— Work task —
Every line below that holds the word "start" counts once; please tally them and give only the total.

— Dataset extract —
Segment Open

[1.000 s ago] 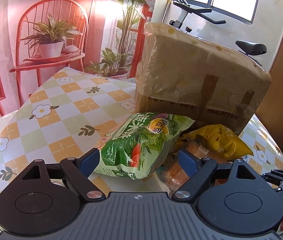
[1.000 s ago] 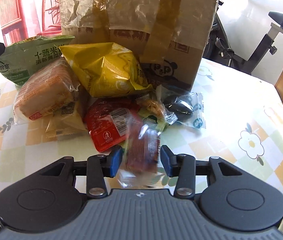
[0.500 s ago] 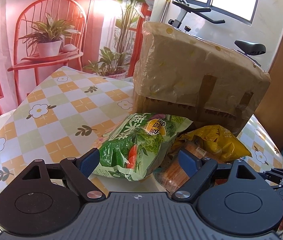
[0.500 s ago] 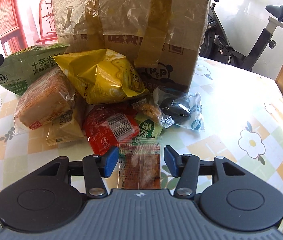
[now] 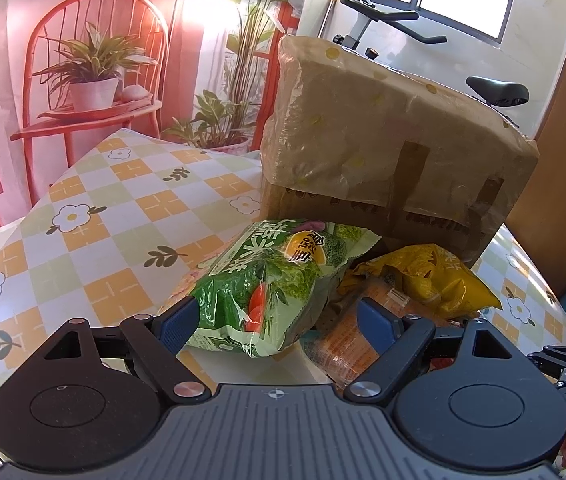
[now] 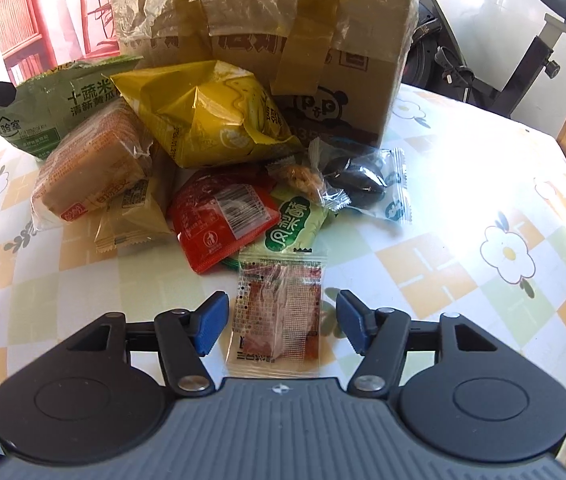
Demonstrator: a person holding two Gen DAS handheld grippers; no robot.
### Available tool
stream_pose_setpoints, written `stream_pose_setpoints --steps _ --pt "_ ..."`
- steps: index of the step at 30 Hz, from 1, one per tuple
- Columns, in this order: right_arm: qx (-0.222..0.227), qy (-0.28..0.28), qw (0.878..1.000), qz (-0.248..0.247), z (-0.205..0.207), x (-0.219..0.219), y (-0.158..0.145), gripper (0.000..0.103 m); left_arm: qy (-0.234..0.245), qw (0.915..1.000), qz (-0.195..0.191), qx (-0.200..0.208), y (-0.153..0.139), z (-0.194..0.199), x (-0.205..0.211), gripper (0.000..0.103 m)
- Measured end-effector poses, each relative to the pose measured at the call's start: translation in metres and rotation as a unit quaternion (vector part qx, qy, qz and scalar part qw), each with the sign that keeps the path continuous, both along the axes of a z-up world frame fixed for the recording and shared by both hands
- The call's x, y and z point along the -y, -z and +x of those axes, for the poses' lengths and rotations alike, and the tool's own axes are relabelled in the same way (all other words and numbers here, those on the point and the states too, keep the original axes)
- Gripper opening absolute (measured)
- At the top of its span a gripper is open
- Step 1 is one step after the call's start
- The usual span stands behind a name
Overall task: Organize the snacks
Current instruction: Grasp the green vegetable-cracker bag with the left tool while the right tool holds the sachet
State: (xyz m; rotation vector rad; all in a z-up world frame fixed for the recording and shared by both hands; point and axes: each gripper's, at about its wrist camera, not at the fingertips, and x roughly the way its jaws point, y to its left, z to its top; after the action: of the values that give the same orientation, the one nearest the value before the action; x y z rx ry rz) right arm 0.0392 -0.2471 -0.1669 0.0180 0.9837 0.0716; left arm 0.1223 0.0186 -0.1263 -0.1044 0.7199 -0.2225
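The small clear packet point(image 6: 277, 312) lies flat on the counter point(image 6: 463, 216), long axis pointing away, between the spread right tongs point(image 6: 281, 322), untouched. The left tongs point(image 5: 277, 326) gape around the green bag point(image 5: 271, 288), farther off.

The right gripper point(image 6: 282, 322) has opened wider, its fingers point(image 6: 211, 322) now clear of the clear packet point(image 6: 277, 312), which a second ago was blurred and tilted between them and now lies flat on the bench point(image 6: 463, 208).
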Motion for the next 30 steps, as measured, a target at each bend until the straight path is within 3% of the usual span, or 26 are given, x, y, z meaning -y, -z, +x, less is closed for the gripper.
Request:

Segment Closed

— Output for this exercise —
2